Sur les frais liés au litige :

14. Les dispositions de l'article L. 761-1 du code de justice administrative font obstacle à ce que soit mise à la charge du centre départemental de gestion de la fonction publique territoriale d'Indre-et-Loire, qui n'est pas la partie perdante dans la présente instance, la somme que Mme B demande au titre des frais exposés et non compris dans les dépens. Il y a lieu, en revanche, de faire application de ces dispositions et de mettre à la charge de Mme B une somme de 500 euros au titre des frais exposés par centre départemental de gestion de la fonction publique territoriale d'Indre-et-Loire et non compris dans les dépens.

D E C I D E :

Article 1er : La requête de Mme B est rejetée.

Article 2 : Mme B versera au centre départemental de gestion de la fonction publique d'Indre-et-Loire la somme de 500 euros au titre des dispositions de l'article L.761-1 du code de justice administrative.

Article 3 : Le présent jugement sera notifié à Mme A E B et au centre départemental de gestion de la fonction publique territoriale d'Indre-et-Loire.
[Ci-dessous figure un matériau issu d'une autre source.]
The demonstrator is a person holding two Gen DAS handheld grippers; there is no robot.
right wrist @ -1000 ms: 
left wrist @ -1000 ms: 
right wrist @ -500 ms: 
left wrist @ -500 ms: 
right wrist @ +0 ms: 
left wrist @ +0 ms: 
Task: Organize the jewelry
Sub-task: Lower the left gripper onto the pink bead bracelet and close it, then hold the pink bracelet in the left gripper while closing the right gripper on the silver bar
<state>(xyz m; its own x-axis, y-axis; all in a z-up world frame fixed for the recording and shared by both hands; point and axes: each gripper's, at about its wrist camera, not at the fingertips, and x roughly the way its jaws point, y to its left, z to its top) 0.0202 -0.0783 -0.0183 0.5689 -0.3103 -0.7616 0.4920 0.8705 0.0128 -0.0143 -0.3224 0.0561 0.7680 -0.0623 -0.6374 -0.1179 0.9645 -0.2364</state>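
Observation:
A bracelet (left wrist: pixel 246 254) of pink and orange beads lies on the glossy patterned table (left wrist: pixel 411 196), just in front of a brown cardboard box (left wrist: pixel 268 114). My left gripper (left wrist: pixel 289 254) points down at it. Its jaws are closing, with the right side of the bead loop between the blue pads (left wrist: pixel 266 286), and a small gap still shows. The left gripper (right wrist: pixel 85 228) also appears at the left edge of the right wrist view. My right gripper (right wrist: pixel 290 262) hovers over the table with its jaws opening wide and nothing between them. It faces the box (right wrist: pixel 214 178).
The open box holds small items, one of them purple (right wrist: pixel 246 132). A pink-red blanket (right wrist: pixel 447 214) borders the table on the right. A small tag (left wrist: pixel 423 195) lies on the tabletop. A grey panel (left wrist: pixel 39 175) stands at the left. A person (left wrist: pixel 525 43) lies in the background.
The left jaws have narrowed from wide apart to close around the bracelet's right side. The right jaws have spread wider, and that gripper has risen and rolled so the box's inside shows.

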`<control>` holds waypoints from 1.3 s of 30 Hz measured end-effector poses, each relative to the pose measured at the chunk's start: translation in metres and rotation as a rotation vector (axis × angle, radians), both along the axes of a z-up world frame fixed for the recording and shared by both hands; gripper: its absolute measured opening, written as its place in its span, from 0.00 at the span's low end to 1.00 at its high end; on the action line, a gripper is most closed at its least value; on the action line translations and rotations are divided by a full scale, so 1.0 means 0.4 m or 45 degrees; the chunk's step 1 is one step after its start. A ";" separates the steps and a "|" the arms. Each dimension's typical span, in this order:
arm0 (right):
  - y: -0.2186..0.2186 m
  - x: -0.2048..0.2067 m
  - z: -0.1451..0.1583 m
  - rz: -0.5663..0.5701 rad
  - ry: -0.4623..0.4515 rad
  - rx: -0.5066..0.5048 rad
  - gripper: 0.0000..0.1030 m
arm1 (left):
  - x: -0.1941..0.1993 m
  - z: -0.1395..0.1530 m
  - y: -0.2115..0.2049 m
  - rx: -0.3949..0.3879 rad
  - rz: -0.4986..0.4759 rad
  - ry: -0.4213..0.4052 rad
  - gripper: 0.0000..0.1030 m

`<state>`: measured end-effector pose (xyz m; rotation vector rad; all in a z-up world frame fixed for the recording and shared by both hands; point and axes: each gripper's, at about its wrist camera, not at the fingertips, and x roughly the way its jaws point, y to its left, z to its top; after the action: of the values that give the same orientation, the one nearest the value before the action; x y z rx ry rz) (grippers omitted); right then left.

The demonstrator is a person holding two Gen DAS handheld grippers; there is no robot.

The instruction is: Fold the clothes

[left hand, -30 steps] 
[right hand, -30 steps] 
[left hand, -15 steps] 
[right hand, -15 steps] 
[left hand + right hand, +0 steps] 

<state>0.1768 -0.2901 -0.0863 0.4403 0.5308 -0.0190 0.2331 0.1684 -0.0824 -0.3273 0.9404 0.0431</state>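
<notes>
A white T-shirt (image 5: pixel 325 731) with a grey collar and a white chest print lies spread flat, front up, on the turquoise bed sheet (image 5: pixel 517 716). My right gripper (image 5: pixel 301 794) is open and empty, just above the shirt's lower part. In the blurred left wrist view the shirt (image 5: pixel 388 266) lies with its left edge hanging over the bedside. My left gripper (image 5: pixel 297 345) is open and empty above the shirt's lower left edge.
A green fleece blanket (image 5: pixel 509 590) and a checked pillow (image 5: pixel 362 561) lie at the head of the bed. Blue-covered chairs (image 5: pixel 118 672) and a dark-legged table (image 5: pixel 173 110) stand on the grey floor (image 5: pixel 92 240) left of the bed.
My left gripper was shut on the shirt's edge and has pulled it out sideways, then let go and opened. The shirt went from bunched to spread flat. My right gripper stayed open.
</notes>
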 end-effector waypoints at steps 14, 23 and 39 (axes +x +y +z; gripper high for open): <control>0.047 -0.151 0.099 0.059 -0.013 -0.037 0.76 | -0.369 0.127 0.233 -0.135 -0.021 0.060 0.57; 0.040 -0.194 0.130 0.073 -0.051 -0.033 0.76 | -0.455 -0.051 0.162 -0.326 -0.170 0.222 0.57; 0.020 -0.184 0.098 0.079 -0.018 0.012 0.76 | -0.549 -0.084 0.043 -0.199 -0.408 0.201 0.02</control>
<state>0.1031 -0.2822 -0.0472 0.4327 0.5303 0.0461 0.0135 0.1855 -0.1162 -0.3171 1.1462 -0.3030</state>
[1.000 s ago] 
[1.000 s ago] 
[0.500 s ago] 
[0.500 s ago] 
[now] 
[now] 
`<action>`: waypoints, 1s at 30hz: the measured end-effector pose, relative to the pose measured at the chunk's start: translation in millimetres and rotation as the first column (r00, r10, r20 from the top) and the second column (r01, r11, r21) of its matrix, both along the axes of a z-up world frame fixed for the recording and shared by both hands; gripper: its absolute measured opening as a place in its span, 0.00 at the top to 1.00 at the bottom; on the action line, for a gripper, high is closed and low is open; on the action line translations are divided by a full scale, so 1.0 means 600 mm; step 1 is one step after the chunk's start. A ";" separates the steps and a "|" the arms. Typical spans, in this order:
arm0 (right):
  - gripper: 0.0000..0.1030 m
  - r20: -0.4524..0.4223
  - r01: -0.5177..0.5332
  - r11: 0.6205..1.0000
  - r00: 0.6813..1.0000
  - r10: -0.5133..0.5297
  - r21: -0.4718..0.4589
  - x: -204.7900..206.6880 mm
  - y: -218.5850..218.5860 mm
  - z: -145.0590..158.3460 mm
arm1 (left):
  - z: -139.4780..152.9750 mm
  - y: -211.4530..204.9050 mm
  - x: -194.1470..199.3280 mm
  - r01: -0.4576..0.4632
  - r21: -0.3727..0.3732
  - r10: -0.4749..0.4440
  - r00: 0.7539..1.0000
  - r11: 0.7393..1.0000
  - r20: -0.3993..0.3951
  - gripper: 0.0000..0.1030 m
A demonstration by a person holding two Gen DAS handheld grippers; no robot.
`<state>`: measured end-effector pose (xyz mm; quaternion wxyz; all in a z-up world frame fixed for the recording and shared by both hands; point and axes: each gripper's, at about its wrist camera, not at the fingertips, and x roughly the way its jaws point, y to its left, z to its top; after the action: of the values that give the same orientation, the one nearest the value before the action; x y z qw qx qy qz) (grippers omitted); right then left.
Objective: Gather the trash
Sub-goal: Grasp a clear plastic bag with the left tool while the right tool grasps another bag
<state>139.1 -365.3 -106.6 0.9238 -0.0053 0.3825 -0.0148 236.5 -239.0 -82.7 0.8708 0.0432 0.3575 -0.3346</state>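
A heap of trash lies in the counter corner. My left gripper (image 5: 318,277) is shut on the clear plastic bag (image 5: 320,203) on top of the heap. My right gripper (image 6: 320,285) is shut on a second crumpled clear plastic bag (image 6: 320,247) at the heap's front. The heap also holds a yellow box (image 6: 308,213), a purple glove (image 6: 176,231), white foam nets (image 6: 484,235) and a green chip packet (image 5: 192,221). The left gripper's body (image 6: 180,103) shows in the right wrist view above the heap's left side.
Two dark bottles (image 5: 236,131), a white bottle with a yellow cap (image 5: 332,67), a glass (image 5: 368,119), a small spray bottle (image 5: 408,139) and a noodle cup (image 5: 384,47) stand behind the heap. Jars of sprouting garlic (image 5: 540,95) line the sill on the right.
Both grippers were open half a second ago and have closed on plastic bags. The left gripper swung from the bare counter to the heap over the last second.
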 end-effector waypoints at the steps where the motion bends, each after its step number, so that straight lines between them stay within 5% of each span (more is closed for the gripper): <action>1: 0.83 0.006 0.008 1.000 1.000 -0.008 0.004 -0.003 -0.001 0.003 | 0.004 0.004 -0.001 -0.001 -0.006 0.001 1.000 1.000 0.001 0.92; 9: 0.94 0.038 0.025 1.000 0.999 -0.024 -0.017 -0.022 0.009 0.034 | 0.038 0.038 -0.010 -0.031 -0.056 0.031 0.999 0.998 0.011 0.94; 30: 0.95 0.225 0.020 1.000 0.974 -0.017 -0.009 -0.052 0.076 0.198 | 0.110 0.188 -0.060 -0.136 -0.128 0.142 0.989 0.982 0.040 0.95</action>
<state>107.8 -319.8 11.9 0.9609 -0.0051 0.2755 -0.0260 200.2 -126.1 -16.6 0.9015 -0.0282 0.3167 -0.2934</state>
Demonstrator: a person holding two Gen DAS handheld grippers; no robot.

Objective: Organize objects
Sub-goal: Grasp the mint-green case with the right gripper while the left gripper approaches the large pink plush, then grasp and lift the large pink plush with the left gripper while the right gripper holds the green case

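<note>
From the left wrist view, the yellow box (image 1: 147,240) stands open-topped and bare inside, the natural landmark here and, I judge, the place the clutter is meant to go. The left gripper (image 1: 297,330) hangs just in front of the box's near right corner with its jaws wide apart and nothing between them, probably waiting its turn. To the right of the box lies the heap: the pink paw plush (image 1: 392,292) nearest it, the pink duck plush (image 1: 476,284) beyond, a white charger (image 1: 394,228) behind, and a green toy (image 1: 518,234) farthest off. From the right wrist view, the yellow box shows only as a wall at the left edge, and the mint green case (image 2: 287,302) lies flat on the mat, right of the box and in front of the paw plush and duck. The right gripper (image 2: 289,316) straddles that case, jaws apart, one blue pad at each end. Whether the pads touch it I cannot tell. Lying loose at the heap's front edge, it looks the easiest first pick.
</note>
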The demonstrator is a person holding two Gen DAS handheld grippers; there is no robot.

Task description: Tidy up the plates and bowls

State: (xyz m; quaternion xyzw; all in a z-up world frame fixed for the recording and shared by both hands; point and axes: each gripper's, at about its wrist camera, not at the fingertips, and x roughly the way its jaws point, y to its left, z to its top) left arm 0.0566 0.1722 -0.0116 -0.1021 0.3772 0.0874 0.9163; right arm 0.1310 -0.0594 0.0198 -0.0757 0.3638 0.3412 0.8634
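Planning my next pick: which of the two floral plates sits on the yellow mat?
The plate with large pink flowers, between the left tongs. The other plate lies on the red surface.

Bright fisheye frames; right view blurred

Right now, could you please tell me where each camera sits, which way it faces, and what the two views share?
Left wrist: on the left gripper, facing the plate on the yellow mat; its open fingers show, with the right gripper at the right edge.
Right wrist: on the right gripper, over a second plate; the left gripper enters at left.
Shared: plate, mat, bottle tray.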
Délibéré après l'audience du 4 avril 2023, à laquelle siégeaient :

Mme Lefebvre-Soppelsa, présidente,

Mme Defranc-Dousset, première conseillère,

M. Joos, premier conseiller.

Rendu public par mise à disposition au greffe le 16 mai 2023.

La rapporteure,

Hélène DEFRANC-DOUSSET

La présidente,

Anne LEFEBVRE-SOPPELSALa greffière,

Nadine PENNETIER-MOINET

La République mande et ordonne au préfet d'Indre-et-Loire en ce qui le concerne ou à tous commissaires de justice à ce requis en ce qui concerne les voies de droit commun contre les parties privées, de pourvoir à l'exécution de la présente décision.